→ WORK ORDER:
Please print exactly the lines below, from the start of the material up to and including the line with "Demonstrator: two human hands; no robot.", but none of the pictures.

→ SUPPLIED MATERIAL:
= = = = =

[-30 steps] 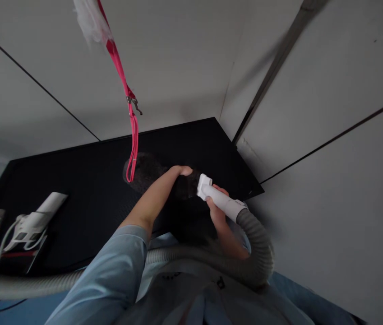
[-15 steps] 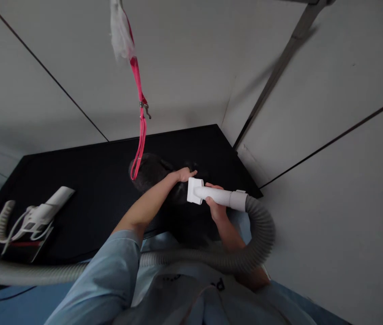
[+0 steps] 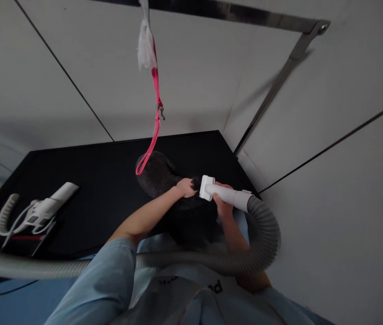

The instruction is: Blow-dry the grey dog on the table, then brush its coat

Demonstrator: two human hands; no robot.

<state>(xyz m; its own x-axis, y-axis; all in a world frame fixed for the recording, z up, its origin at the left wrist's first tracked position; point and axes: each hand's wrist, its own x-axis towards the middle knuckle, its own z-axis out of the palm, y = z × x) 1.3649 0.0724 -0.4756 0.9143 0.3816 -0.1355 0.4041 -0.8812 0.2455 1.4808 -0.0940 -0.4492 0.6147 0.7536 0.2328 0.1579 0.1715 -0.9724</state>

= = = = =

→ ANSWER BOX:
[-30 steps] 
[-15 steps] 
[+0 steps] 

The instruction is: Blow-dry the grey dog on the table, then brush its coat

Demonstrator: two human hands; no robot.

No more work is required for the exercise.